* _Your instructions_:
Would you retype every line below without changing anything?

━━━━━━━━━━━━━━━━

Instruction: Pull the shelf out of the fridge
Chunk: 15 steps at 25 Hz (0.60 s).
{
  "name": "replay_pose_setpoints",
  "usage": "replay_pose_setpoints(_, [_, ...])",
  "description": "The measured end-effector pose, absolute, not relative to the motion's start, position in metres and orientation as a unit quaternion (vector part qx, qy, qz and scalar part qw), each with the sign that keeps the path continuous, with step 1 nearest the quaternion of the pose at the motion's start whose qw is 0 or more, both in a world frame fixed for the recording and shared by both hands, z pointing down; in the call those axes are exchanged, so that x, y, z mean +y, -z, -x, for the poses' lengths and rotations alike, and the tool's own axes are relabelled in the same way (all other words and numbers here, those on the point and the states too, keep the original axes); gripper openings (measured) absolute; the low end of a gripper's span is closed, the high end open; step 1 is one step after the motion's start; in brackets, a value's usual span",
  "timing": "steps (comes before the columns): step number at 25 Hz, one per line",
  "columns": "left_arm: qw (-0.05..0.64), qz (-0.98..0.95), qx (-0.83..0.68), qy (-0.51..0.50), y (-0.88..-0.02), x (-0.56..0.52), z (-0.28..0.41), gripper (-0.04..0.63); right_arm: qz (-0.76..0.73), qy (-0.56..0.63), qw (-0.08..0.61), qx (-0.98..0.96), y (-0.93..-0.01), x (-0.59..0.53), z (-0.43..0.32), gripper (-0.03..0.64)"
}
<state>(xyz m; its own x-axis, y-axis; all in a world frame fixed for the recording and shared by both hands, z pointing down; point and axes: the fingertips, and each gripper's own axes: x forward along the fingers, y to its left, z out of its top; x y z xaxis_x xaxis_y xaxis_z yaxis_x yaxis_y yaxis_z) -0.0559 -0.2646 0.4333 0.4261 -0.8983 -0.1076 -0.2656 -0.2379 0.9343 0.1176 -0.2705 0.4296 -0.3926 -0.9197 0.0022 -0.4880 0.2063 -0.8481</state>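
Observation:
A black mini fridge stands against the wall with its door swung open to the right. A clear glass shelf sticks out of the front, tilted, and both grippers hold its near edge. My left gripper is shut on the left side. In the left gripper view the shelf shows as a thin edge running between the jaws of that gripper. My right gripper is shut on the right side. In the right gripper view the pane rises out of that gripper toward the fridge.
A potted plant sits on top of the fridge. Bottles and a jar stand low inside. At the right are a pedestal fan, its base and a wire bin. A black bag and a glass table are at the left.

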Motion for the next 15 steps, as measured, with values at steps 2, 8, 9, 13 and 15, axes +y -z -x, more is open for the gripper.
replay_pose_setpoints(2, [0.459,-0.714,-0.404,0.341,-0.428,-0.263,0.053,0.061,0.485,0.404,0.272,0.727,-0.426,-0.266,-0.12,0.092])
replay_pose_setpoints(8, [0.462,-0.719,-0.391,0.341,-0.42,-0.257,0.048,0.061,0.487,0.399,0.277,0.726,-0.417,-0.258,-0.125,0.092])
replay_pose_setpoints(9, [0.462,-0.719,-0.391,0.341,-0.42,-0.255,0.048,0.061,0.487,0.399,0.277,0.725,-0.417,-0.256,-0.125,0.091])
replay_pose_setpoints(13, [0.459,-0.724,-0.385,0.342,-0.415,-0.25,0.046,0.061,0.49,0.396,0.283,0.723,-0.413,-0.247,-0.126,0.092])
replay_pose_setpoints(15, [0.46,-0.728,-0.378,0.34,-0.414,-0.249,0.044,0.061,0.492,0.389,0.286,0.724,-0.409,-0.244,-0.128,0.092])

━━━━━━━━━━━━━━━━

* _Result for this exercise_:
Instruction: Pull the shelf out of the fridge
Chunk: 15 steps at 25 Hz (0.60 s).
{
  "name": "replay_pose_setpoints",
  "usage": "replay_pose_setpoints(_, [_, ...])",
  "description": "The measured end-effector pose, absolute, not relative to the motion's start, position in metres and orientation as a unit quaternion (vector part qx, qy, qz and scalar part qw), each with the sign that keeps the path continuous, with step 1 nearest the quaternion of the pose at the motion's start whose qw is 0 or more, both in a world frame fixed for the recording and shared by both hands, z pointing down; in the call those axes are exchanged, so that x, y, z mean +y, -z, -x, for the poses' lengths and rotations alike, and the tool's own axes are relabelled in the same way (all other words and numbers here, those on the point and the states too, keep the original axes); gripper openings (measured) absolute; the low end of a gripper's span is closed, the high end open; step 1 is one step after the motion's start; in brackets, a value's usual span",
  "timing": "steps (comes before the columns): step number at 25 Hz, one per line",
  "columns": "left_arm: qw (-0.05..0.64), qz (-0.98..0.95), qx (-0.83..0.68), qy (-0.51..0.50), y (-0.88..-0.02), x (-0.56..0.52), z (-0.28..0.41), gripper (-0.04..0.63); right_arm: qz (-0.76..0.73), qy (-0.56..0.63), qw (-0.08..0.61), qx (-0.98..0.96), y (-0.93..-0.01), x (-0.59..0.53), z (-0.43..0.32), gripper (-0.03..0.64)"
}
<state>(xyz m; its own x-axis, y-axis; all in a world frame fixed for the recording and shared by both hands, z pointing down; point and axes: the fingertips, and each gripper's own axes: x forward along the fingers, y to its left, z out of its top; x y z xaxis_x xaxis_y xaxis_z yaxis_x yaxis_y yaxis_z) -0.0559 -0.2646 0.4333 0.4261 -0.8983 -0.1076 -0.2656 -0.2379 0.9343 0.1176 -0.2705 0.4296 -0.3926 -0.9197 0.0022 -0.4880 0.2063 -0.8481</state>
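Observation:
A black mini fridge stands against the wall with its door swung open to the right. A clear glass shelf sticks out of the front, tilted, and both grippers hold its near edge. My left gripper is shut on the left side. In the left gripper view the shelf shows as a thin edge running between the jaws of that gripper. My right gripper is shut on the right side. In the right gripper view the pane rises out of that gripper toward the fridge.
A potted plant sits on top of the fridge. Bottles and a jar stand low inside. At the right are a pedestal fan, its base and a wire bin. A black bag and a glass table are at the left.
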
Motion for the next 15 steps, as measured, with values at steps 2, 8, 9, 13 and 15, axes +y -z -x, more is open for the gripper.
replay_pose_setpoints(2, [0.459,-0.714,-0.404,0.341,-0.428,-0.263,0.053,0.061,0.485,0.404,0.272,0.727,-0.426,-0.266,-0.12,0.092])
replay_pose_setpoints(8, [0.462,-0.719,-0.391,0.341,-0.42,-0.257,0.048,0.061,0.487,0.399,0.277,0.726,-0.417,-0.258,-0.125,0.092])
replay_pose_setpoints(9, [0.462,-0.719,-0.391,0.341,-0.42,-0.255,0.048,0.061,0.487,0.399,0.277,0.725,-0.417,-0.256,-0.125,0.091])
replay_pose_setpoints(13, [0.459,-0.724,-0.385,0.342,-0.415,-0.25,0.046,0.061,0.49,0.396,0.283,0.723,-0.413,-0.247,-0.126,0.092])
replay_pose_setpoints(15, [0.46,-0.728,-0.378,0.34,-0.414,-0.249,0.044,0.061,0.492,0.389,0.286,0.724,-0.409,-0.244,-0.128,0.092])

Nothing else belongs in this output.